Since the recipientUserIds is always more than 2000, using try-catch seems to be very expensive for each user in this case just to validate the email address format. I was wondering to use regex, but not sure if that will help with performance.

So my question is if there is any better or performance optimized way to do the same validation.

Rufus L
  • 36,127
  • 5
  • 30
  • 43
Naphstor
  • 2,356
  • 7
  • 35
  • 53
  • You may find some of the answers from this question useful: https://stackoverflow.com/questions/1365407/c-sharp-code-to-validate-email-address – Daniel Crha Oct 17 '19 at 22:01
  • Yes Daniel, I looked at the post but that is not quiet clear about the performance issues if any. – Naphstor Oct 17 '19 at 22:02
  • 1
    Are you sure there's a noticeable perf issue here? If so, you could try to validate the email address ahead of time, but that's very tricky business. See [this page](https://haacked.com/archive/2007/08/21/i-knew-how-to-validate-an-email-address-until-i.aspx/) for a RegEx that may work for you.
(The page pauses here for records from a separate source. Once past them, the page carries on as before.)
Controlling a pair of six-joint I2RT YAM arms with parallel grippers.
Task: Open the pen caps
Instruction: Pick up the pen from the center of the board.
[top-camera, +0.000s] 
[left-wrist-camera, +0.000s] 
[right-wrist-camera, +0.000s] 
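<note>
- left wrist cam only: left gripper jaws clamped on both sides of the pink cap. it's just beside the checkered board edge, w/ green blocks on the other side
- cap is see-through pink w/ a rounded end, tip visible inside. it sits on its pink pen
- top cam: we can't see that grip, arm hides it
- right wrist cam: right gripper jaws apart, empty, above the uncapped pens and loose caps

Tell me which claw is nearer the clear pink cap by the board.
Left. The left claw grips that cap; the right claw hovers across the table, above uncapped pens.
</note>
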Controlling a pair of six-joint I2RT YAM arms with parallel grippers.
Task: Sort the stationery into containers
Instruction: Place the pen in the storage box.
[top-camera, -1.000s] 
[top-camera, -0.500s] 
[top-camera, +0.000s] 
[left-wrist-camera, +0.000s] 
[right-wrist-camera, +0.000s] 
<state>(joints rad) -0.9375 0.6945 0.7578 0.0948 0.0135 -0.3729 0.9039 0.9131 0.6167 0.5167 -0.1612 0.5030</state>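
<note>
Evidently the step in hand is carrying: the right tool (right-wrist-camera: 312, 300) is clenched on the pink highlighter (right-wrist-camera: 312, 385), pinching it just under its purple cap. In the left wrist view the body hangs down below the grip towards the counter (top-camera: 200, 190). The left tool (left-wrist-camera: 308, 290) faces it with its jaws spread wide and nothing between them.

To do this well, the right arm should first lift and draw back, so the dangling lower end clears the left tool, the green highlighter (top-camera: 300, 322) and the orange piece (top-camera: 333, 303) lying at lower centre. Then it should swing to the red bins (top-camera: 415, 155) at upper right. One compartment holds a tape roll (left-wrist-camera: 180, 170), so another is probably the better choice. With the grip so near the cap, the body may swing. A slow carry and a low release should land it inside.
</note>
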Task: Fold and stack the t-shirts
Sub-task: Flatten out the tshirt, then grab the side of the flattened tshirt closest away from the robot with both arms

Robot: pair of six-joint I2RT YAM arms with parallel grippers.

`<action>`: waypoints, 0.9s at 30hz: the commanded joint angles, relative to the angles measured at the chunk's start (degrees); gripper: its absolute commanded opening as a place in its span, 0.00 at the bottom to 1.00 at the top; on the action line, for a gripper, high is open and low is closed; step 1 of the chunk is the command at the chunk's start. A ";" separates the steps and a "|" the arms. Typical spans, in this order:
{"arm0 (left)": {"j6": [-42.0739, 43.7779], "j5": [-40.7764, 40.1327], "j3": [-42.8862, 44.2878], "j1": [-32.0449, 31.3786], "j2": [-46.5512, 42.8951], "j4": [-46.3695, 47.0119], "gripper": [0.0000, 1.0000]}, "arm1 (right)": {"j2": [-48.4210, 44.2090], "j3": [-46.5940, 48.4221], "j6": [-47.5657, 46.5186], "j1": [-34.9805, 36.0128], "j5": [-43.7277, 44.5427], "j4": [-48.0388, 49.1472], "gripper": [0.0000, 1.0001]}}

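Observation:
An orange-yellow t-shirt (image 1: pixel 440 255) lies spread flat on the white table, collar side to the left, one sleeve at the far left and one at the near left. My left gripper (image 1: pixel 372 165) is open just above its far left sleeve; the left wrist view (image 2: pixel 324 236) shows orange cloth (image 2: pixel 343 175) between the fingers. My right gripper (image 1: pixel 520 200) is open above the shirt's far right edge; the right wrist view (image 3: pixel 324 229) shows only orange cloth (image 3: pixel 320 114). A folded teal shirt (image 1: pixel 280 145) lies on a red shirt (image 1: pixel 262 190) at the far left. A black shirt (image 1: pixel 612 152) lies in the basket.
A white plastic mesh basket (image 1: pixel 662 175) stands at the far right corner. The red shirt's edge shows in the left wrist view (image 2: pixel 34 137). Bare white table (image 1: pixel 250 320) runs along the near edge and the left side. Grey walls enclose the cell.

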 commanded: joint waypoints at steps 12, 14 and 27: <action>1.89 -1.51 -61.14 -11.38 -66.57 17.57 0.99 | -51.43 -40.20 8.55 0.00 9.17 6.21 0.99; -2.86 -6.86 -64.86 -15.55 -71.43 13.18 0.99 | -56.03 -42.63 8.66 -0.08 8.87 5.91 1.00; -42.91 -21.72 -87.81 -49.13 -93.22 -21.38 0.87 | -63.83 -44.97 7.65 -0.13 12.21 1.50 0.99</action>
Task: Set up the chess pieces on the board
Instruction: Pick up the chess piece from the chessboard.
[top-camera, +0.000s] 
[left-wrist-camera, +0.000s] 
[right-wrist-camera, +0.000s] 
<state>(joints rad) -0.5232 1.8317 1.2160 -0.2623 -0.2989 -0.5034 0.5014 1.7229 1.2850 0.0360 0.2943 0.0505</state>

Also, the duplicate question has other answers that may have better performance. If you believe this is not a duplicate, please clarify which perf metrics you're measuring and what your perf goals are. – Rufus L Oct 17 '19 at 22:11
  • I'm not sure using regex to validate the emails will make a noticeable impact on performance for only 2000 values. However, using exception handling for validation is very frowned upon, so doing proper validation is the way to go regardless of performance. – Racil Hilan Oct 17 '19 at 22:12
  • 1
    @RacilHilan Sure additional validation is good to have, but at some point you're going to need the `try/catch` around the call to create a new `MailAddress`, won't you? – Rufus L Oct 17 '19 at 22:14
  • To clarify, if you decide to use `EmailAddressAttribute` as mentioned in the duplicate question, it will be a lot more efficient than the current way you do it, since it doesn't have the overhead of throwing exceptions. However, there's about 50 million different ways to validate an e-mail on the internet and all of them are wrong, so my advice would be to either use the attribute (which just checks if there is only one @ sign and it's neither first nor last), or find some other reasonably simple regex and validate manually. – Daniel Crha Oct 17 '19 at 22:15
  • I tend to agree with @DanielCrha. The supported formats for the `MailAddress` class are documented under the **Remarks** section [here](https://learn.microsoft.com/en-us/dotnet/api/system.net.mail.mailaddress?view=netframework-4.8). Write a regex that satisfies those patterns, and you should be ok. – Rufus L Oct 17 '19 at 22:17
  • @RufusL That's not the point of my comment. The point is use exception handling for exceptions and nothing else. And validate values using validation not exceptions. There are rare cases where you have to break the rules, but email address validation is definitely not one of them. Validation is not just good, it's the right way to go. – Racil Hilan Oct 17 '19 at 22:23
  • Also, there are three exceptions that may be thrown from this constructor: `ArgumentNullException` (when the address is null), `ArgumentException` (when the address is an empty string), and `FormatException` (when address is not in a recognized format or contains non-ASCII characters). You can avoid the first two with minimal validation (`if (string.IsNullOrWhitespace(userInfo.Email1)) continue;`) – Rufus L Oct 17 '19 at 22:25
  • @RacilHilan I understand and agree with the spirit of that rule, but I disagree that this is *"definitely not one of [the rare cases where you have to break the rules]"*. Simply because validating email addresses is actually a fairly difficult task. For example, comments, bracketed domain names, and embedded quotes are supported by `MailAddress`, so this is considered a valid email address: `(comment)"\"John \\\"Jr\\\" Doe\""(comment)<(comment)user(comment)@(comment)[my domain](comment)>(comment)` – Rufus L Oct 17 '19 at 22:29
  • @RufusL It's ironic that you *"disagree"* with my comment, yet your other comments to the OP are exactly what my comment was about, use proper validation. I didn't say don't use exception handling for it at all, but if you do as much validation as you reasonably can (like your comments), then what's left is really exceptions and exception handling is correct for it then. Now there is one point to make. If validation is slower than exceptions (I really doubt it here, but just hypothetically), and performance is crucial, then breaking the rule by using only exception is one of the rare cases. – Racil Hilan Oct 17 '19 at 22:36
  • @RacilHilan ahaha, good point. I guess we agree more than I thought! :) – Rufus L Oct 17 '19 at 22:38

1 Answers1

1

Validating email addresses is a complicated task, and writing code to do all the validation up front would be pretty tricky. If you check the Remarks section of the MailAddress class documentation, you'll see that there are lots of strings that are considered a valid email address (including comments, bracketed domain names, and embedded quotes).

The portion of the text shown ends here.